橋梁、建築物、鉄塔、化学プラントなどの陸上構造物、護岸、沖合構造物などの海洋構造物、各種車両、家電製品などの殆どに塗装が施されています。防食対策費の60%は塗装であるといわれています。
塗料は、塗膜を形成する「ビヒクル」といわれる成分に、不溶性の顔料粒子を懸濁させたもので、通常は、これに溶剤を加えて流動性の液体にして、金属に塗布し、これを自然または加熱によって、溶剤を揮発させると、化学反応によって塗膜が形成されます。
ビヒクルとしては、古くは亜麻仁油や桐油など天然産の油が用いられていました。これらは乾性油であって、空気に晒されると酸化・重合して固化し、塗膜を形成します。
顔料としてビヒクルに加えられるものには、着色のためとして、白色には酸化チタン、黒色にはカーボンブラック、青色には紺青などが使われます。塗膜の光沢、塗膜強度、増量などの目的で、硫酸バリウム、炭酸カルシウム、粘土、珪藻土、などが使われています。
耐食性にとって重要なものは防錆顔料であります。昔から、鉛丹Pb3O4、クロム酸亜鉛ZnCrO4などが、下塗り塗料に使われています。これらは、塗膜を透過した水に溶けて金属体の防錆剤として働くからです。
防錆顔料として大事なことは、水に対する溶解度が、低く過ぎず、高すぎないことです。溶解度が低いと、防錆効果が働かないし、高すぎると、短期間に流出してしまうからです。

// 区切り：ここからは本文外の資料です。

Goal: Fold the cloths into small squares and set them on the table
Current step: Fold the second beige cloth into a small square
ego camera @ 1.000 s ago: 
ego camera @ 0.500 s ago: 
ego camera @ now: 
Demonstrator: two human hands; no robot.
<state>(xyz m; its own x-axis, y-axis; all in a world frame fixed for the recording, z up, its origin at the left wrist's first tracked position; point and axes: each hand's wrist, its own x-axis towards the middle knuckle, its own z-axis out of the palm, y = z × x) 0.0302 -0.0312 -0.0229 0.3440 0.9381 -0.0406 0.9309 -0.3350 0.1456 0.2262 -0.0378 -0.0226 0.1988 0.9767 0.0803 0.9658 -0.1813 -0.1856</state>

油性さび止め塗料は身近に使われてきました。これは亜麻仁油など天然産ビヒクルに、鉛丹などの防錆顔料を加えたもので、安価で、手軽に塗れるため広く使われていましたが、高分子重合技術の進歩によって、合成樹脂系の塗膜性能の優れた塗料が使われるようになりました。現在の主流は、フタル酸、塩化ゴム、ウレタン、エポキシ、塩化ビニルなどの樹脂です。
塗装は、方法が簡単であり、どのような形状のものにも適用できるので、多くの場合、他の防食方法に比較して安価でありますが、塗装技術次第では防食性能が大いに異なります。施工面でも検査面でも、一定品質を保つことが難しいという側面もあります。
その理由は、塗膜の形成過程が現場によって異なることや、塗装前の金属体の表面状態が、錆び発生を促進するような状態にあることや、塗膜の密着性を阻害するような状態にあることにも起因しています。つまり、塗装前の素地調整が十分に行われたかどうかによって、施工後の塗膜性能に大きな差を生じます。